[Material to process — start]
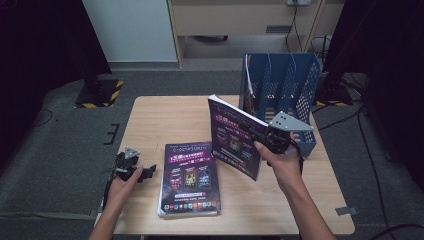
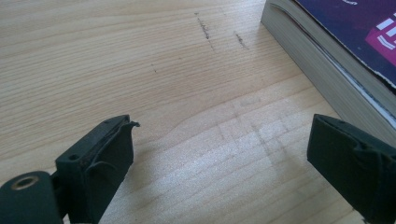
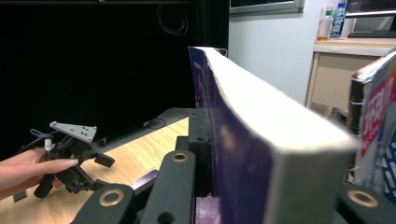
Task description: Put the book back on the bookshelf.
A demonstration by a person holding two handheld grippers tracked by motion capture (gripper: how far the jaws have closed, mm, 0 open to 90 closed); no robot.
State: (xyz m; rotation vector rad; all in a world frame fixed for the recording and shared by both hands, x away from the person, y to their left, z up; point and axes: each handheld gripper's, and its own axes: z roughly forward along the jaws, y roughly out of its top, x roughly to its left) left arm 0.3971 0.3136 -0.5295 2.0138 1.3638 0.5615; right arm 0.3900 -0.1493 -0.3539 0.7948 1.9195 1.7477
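Note:
A thick purple-covered book [image 1: 234, 139] stands upright above the table's middle, with my right gripper [image 1: 256, 133] shut on its right edge. In the right gripper view the same book [image 3: 243, 130] sits clamped between the black jaws of the right gripper [image 3: 275, 186], its white page edge facing me. A stack of matching purple books [image 1: 190, 179] lies flat near the front. My left gripper [image 1: 149, 173] rests low at the table's left edge, open, pointing at the stack. In the left gripper view the left gripper [image 2: 224, 133] has bare wood between its jaws and the stack [image 2: 327, 51] at upper right.
A blue mesh file rack [image 1: 295, 82] stands at the table's back right, with a book [image 1: 248, 102] upright in its leftmost slot. The wooden table [image 1: 160, 120] is bare at back left. Cables and stand bases lie on the grey floor around it.

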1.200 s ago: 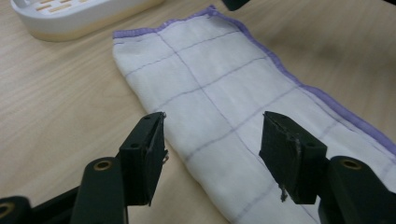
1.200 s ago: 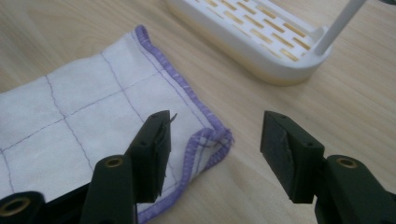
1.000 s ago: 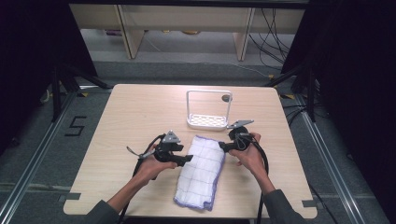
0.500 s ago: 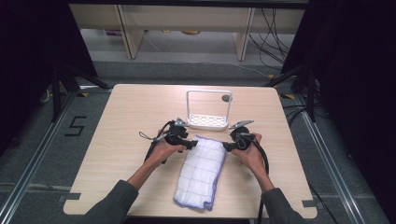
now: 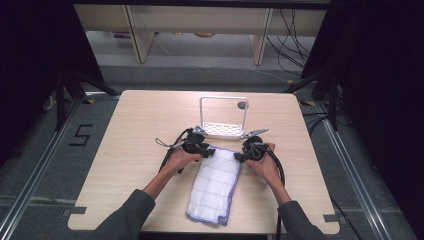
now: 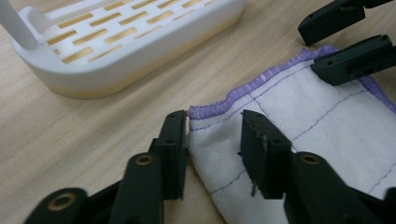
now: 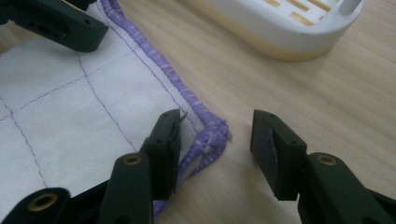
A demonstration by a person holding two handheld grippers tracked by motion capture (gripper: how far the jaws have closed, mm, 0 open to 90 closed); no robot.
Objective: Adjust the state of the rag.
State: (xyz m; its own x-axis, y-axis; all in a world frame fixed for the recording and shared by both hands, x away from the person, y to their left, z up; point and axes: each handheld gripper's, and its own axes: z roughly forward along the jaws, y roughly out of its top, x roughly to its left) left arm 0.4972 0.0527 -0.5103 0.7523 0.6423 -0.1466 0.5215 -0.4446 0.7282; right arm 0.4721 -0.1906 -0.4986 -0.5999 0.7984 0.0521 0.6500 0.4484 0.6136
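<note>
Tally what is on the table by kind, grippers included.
Cloths, white with purple hem: 1
White slotted racks: 1
Grippers: 2, left gripper and right gripper
Total: 4

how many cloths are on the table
1: a white quilted cloth with purple stitched edging, lying flat on the wooden table in front of the white slotted plastic rack. Its two far corners sit between the open jaws of the left hand-held gripper and right hand-held gripper.
</note>
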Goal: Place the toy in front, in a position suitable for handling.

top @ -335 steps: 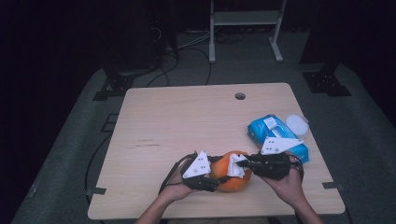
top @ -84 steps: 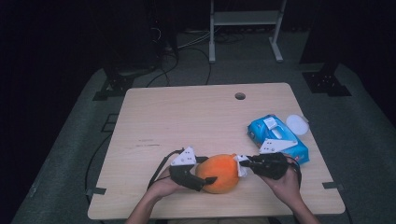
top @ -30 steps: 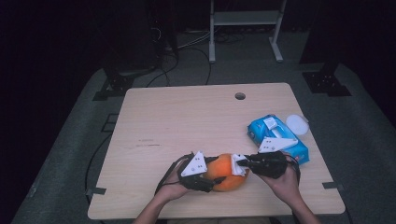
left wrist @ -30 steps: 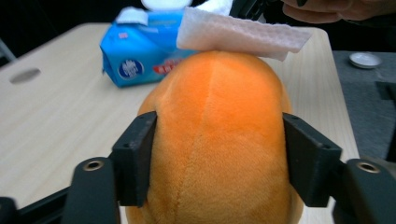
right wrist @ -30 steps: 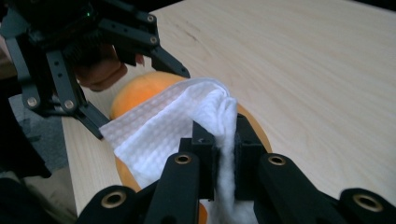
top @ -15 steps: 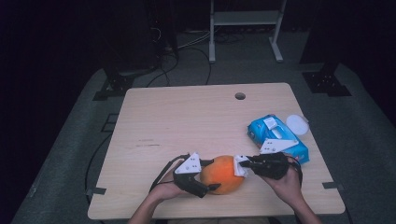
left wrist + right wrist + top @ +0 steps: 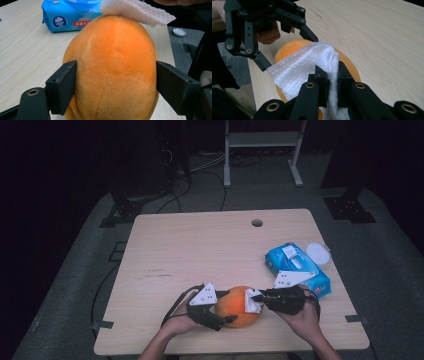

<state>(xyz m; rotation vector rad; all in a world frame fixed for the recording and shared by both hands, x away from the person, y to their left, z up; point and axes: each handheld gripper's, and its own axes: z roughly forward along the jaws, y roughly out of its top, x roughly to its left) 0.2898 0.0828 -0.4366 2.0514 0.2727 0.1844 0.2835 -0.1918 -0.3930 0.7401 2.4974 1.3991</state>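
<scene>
Left tongs (image 7: 115, 82) still clamp the orange plush (image 7: 237, 306); right tongs (image 7: 329, 75), pinching the wipe (image 7: 304, 67), have seemingly barely shifted.

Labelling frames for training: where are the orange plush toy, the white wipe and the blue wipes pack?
orange plush toy (image 7: 112, 72), left gripper view, front seam.
white wipe (image 7: 299, 71), right gripper view, spread middle.
blue wipes pack (image 7: 295, 267), high view, top.

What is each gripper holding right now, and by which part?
The left gripper clamps the orange plush fruit across its sides. The right gripper pinches a bunched fold of the white wipe lying on the fruit.
</scene>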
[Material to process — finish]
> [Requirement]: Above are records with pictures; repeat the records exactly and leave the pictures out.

> [Answer to the problem]:
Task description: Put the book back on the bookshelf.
A demonstration by a person holding two handheld grippers tracked by motion capture (gripper: how far the jaws have closed, mm, 0 open to 90 closed); no robot.
State: (xyz m; rotation vector rad; all in a world frame fixed for the recording and shared by both hands, x away from the person, y to their left, z up; point and axes: each handheld gripper's, and its own axes: z roughly forward along the jaws, y roughly out of its top, x roughly to its left) left arm 0.3971 0.3136 -0.5295 2.0138 1.3638 0.5615; right arm 0.3900 -0.1493 -0.3539 0.7948 1.9195 1.7477
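Note:
A thick purple-covered book [image 1: 234, 139] stands upright above the table's middle, with my right gripper [image 1: 256, 133] shut on its right edge. In the right gripper view the same book [image 3: 243, 130] sits clamped between the black jaws of the right gripper [image 3: 275, 186], its white page edge facing me. A stack of matching purple books [image 1: 190, 179] lies flat near the front. My left gripper [image 1: 149, 173] rests low at the table's left edge, open, pointing at the stack. In the left gripper view the left gripper [image 2: 224, 133] has bare wood between its jaws and the stack [image 2: 327, 51] at upper right.
A blue mesh file rack [image 1: 295, 82] stands at the table's back right, with a book [image 1: 248, 102] upright in its leftmost slot. The wooden table [image 1: 160, 120] is bare at back left. Cables and stand bases lie on the grey floor around it.
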
1.200 s ago: 
1.200 s ago: 
1.000 s ago: 
0.500 s ago: 
now: 
now: 
now: 
A demonstration by a person holding two handheld grippers tracked by motion capture (gripper: how far the jaws have closed, mm, 0 open to 90 closed); no robot.
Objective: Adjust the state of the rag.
State: (xyz m; its own x-axis, y-axis; all in a world frame fixed for the recording and shared by both hands, x away from the person, y to their left, z up; point and axes: each handheld gripper's, and its own axes: z roughly forward along the jaws, y roughly out of its top, x roughly to its left) left arm 0.4972 0.0527 -0.5103 0.7523 0.6423 -0.1466 0.5215 -0.4446 0.7282; right arm 0.4721 -0.1906 -0.4986 -0.5999 0.7984 0.0521 0.6500 0.4484 0.6136
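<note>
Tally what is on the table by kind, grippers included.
Cloths, white with purple hem: 1
White slotted racks: 1
Grippers: 2, left gripper and right gripper
Total: 4

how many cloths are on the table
1: a white quilted cloth with purple stitched edging, lying flat on the wooden table in front of the white slotted plastic rack. Its two far corners sit between the open jaws of the left hand-held gripper and right hand-held gripper.
</note>
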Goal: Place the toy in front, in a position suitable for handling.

top @ -335 steps: 
top @ -84 steps: 
top @ -30 steps: 
left wrist @ -30 steps: 
right wrist @ -30 steps: 
top @ -15 steps: 
left wrist + right wrist + top @ +0 steps: 

<state>(xyz m; rotation vector rad; all in a world frame fixed for the recording and shared by both hands, x away from the person, y to their left, z up; point and axes: each handheld gripper's, and its own axes: z roughly forward along the jaws, y roughly out of its top, x roughly to its left) 0.2898 0.0828 -0.4366 2.0514 0.2727 0.1844 0.2835 -0.1918 -0.3930 0.7401 2.4974 1.3991</state>
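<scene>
Left tongs (image 7: 115, 82) still clamp the orange plush (image 7: 237, 306); right tongs (image 7: 329, 75), pinching the wipe (image 7: 304, 67), have seemingly barely shifted.

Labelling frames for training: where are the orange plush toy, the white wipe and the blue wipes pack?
orange plush toy (image 7: 112, 72), left gripper view, front seam.
white wipe (image 7: 299, 71), right gripper view, spread middle.
blue wipes pack (image 7: 295, 267), high view, top.

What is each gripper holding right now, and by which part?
The left gripper clamps the orange plush fruit across its sides. The right gripper pinches a bunched fold of the white wipe lying on the fruit.
</scene>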

The requested output is now complete.